Work request:
Excluding any images, copy all of the lines below precisely as written.

Items listed in a dataset:

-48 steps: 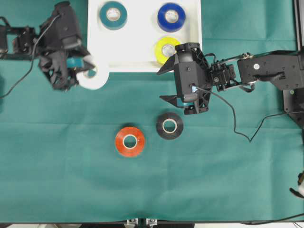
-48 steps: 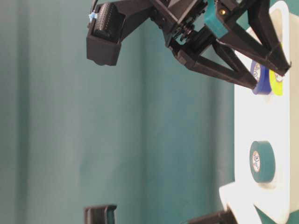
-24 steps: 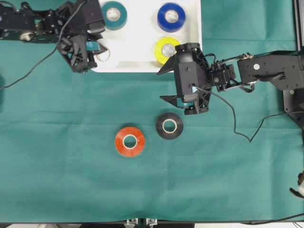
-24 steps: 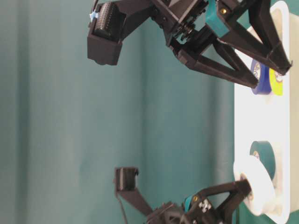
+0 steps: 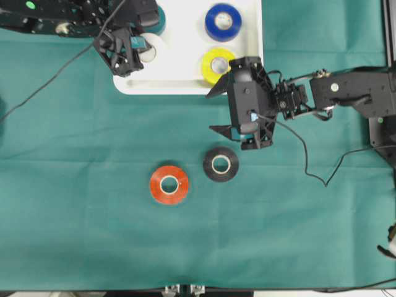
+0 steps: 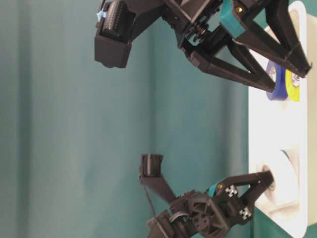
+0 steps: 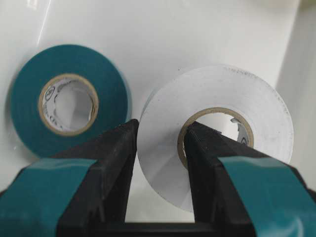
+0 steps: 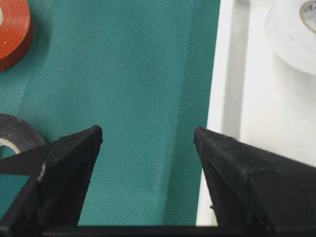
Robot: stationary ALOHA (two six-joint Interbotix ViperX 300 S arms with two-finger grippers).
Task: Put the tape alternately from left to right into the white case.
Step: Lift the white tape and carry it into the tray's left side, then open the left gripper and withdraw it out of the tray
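From overhead, the left arm (image 5: pixel 74 15) covers most of the teal roll (image 5: pixel 159 25). The white case (image 5: pixel 185 83) runs off the far edge (its far rim unseen). The black roll (image 8: pixel 15 133) is cropped in the right wrist view.

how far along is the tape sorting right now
Three rolls already sit in the white case: teal tape, blue tape and yellow tape. In hand: the left hand is shut on the white tape, one finger through its core, over the case beside the teal roll. Left: the orange tape and black tape lie on the green cloth; the right hand hangs open.
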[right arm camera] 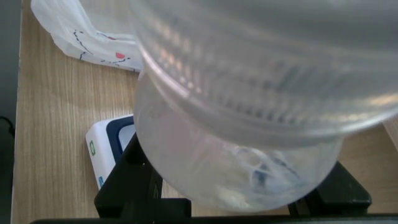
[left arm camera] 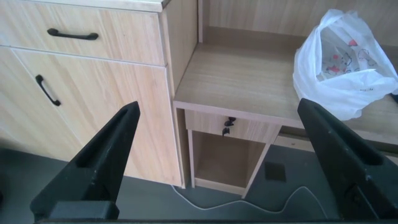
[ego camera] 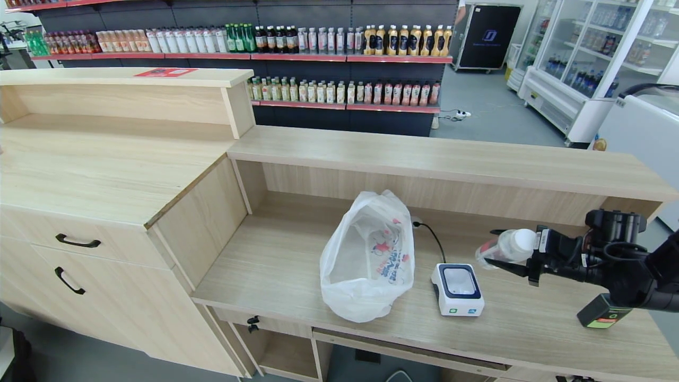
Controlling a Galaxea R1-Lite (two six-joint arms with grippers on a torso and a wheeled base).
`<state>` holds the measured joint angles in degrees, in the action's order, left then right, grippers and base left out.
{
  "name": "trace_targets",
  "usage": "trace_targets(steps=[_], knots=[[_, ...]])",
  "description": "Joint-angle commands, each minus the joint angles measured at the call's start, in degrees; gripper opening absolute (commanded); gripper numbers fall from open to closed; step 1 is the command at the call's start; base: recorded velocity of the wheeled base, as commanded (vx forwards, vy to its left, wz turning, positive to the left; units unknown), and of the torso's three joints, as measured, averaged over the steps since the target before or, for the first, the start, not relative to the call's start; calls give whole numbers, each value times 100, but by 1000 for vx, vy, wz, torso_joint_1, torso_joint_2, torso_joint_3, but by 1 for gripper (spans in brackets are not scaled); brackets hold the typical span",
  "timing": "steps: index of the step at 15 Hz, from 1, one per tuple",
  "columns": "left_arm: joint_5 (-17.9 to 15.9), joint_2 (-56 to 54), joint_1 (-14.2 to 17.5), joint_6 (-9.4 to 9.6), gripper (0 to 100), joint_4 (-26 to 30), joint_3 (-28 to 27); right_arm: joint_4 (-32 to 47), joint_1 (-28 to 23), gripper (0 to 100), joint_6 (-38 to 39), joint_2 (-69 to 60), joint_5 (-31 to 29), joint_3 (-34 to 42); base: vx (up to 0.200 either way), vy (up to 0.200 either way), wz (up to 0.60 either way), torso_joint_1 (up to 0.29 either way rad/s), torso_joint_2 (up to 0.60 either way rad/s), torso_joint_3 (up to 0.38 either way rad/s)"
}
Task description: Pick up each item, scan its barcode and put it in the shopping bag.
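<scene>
Right pincer point(ego camera: 490, 246) clamped on a clear bottle point(ego camera: 513, 244) with a white cap, held roughly sideways above the bench point(ego camera: 276, 265). It sits to the right of the scanner point(ego camera: 457, 289), not yet over its window. Shopping bag point(ego camera: 368, 260) stands just left of the scanner, mouth open. Left pincer point(left arm camera: 217, 109) gapes wide, holding nothing, low in front of the bench's left end.

Step in hand, judged: the scan. Carry the bottle over the glass. Barcode position not legible, so expect to roll the wrist until the label faces the window. Go low, pause 1 beat. Thin plastic may dent, so no extra squeeze. Then 1 short move left to the bag mouth.
</scene>
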<state>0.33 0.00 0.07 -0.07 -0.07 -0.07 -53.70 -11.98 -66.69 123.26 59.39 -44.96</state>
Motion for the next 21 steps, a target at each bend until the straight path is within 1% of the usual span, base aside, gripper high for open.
trace_targets(steps=[1,8,10,12,14,15,16,17,18,19,20,21], knots=[[2,0,1,-1,100,-1,-1,0,3,0,-1,32,2,-39,0,0,0,0,0,0],[2,0,1,-1,100,-1,7,9,12,0,-1,23,2,-30,0,0,0,0,0,0],[2,0,1,-1,100,-1,7,53,-41,0,104,-320,2,-13,0,0,0,0,0,0],[2,0,1,-1,100,-1,7,140,-243,0,798,-786,2,57,0,0,0,0,0,0],[2,0,1,-1,100,-1,-1,202,-436,0,2424,-1603,-103,189,0,0,0,0,0,0],[2,0,1,-1,100,-1,-1,307,-524,0,3031,-1902,-349,260,0,0,0,0,0,0],[2,0,1,-1,100,-1,-1,589,-568,0,3664,-2218,-894,312,0,0,0,0,0,0],[2,0,1,-1,100,-1,-1,923,-568,0,4217,-2491,-1597,347,0,0,0,0,0,0],[2,0,1,-1,100,-1,7,1081,-533,0,4586,-2640,-2098,347,0,0,0,0,0,0],[2,0,1,-1,100,-1,-1,1213,-340,0,5228,-2886,-3136,400,0,0,0,0,0,0],[2,0,1,-1,100,-1,-1,1222,-129,0,5509,-3010,-4111,506,0,0,0,0,0,0],[2,0,1,-1,100,-1,7,1230,126,0,5588,-3089,-5104,646,0,0,0,0,0,0]])
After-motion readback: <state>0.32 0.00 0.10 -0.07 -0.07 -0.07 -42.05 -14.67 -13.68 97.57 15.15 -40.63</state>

Solution:
-48 steps: 
-48 steps: 
-24 steps: 
-24 steps: 
+0 steps: 
+0 steps: 
+0 steps: 
+0 steps: 
Robot: stationary ALOHA (two six-joint Interbotix ViperX 300 S arms with two-finger grippers).
Task: Put the tape alternately from left to right into the white case.
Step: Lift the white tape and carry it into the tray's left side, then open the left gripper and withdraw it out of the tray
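From overhead, the left arm (image 5: pixel 74 15) covers most of the teal roll (image 5: pixel 159 25). The white case (image 5: pixel 185 83) runs off the far edge (its far rim unseen). The black roll (image 8: pixel 15 133) is cropped in the right wrist view.

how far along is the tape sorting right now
Three rolls already sit in the white case: teal tape, blue tape and yellow tape. In hand: the left hand is shut on the white tape, one finger through its core, over the case beside the teal roll. Left: the orange tape and black tape lie on the green cloth; the right hand hangs open.
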[right arm camera] 
[left arm camera] 
[ego camera] 
Controlling a Galaxea R1-Lite (two six-joint arms with grippers on a torso and a wheeled base).
`<state>` holds the measured joint angles in degrees, in the action's order, left then right, grippers and base left out.
{
  "name": "trace_targets",
  "usage": "trace_targets(steps=[_], knots=[[_, ...]])",
  "description": "Joint-angle commands, each minus the joint angles measured at the call's start, in degrees; gripper opening absolute (commanded); gripper numbers fall from open to closed; step 1 is the command at the call's start; base: recorded velocity of the wheeled base, as commanded (vx forwards, vy to its left, wz turning, positive to the left; units unknown), and of the torso's three joints, as measured, averaged over the steps since the target before or, for the first, the start, not relative to the call's start; calls give whole numbers, each value times 100, but by 1000 for vx, vy, wz, torso_joint_1, torso_joint_2, torso_joint_3, but by 1 for gripper (spans in brackets are not scaled); brackets hold the typical span",
  "timing": "steps: index of the step at 15 Hz, from 1, one per tuple",
  "columns": "left_arm: joint_5 (-17.9 to 15.9), joint_2 (-56 to 54), joint_1 (-14.2 to 17.5), joint_6 (-9.4 to 9.6), gripper (0 to 100), joint_4 (-26 to 30), joint_3 (-28 to 27); right_arm: joint_4 (-32 to 47), joint_1 (-28 to 23), gripper (0 to 100), joint_6 (-38 to 39), joint_2 (-69 to 60), joint_5 (-31 to 29), joint_3 (-34 to 42); base: vx (up to 0.200 either way), vy (up to 0.200 either way), wz (up to 0.60 either way), torso_joint_1 (up to 0.29 either way rad/s), torso_joint_2 (up to 0.60 either way rad/s), torso_joint_3 (up to 0.38 either way rad/s)"
}
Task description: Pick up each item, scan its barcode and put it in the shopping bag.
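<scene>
Right pincer point(ego camera: 490, 246) clamped on a clear bottle point(ego camera: 513, 244) with a white cap, held roughly sideways above the bench point(ego camera: 276, 265). It sits to the right of the scanner point(ego camera: 457, 289), not yet over its window. Shopping bag point(ego camera: 368, 260) stands just left of the scanner, mouth open. Left pincer point(left arm camera: 217, 109) gapes wide, holding nothing, low in front of the bench's left end.

Step in hand, judged: the scan. Carry the bottle over the glass. Barcode position not legible, so expect to roll the wrist until the label faces the window. Go low, pause 1 beat. Thin plastic may dent, so no extra squeeze. Then 1 short move left to the bag mouth.
</scene>
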<state>0.33 0.00 0.07 -0.07 -0.07 -0.07 -53.70 -11.98 -66.69 123.26 59.39 -44.96</state>
Motion for the next 21 steps, a target at each bend until the straight path is within 1% of the usual span, base aside, gripper high for open.
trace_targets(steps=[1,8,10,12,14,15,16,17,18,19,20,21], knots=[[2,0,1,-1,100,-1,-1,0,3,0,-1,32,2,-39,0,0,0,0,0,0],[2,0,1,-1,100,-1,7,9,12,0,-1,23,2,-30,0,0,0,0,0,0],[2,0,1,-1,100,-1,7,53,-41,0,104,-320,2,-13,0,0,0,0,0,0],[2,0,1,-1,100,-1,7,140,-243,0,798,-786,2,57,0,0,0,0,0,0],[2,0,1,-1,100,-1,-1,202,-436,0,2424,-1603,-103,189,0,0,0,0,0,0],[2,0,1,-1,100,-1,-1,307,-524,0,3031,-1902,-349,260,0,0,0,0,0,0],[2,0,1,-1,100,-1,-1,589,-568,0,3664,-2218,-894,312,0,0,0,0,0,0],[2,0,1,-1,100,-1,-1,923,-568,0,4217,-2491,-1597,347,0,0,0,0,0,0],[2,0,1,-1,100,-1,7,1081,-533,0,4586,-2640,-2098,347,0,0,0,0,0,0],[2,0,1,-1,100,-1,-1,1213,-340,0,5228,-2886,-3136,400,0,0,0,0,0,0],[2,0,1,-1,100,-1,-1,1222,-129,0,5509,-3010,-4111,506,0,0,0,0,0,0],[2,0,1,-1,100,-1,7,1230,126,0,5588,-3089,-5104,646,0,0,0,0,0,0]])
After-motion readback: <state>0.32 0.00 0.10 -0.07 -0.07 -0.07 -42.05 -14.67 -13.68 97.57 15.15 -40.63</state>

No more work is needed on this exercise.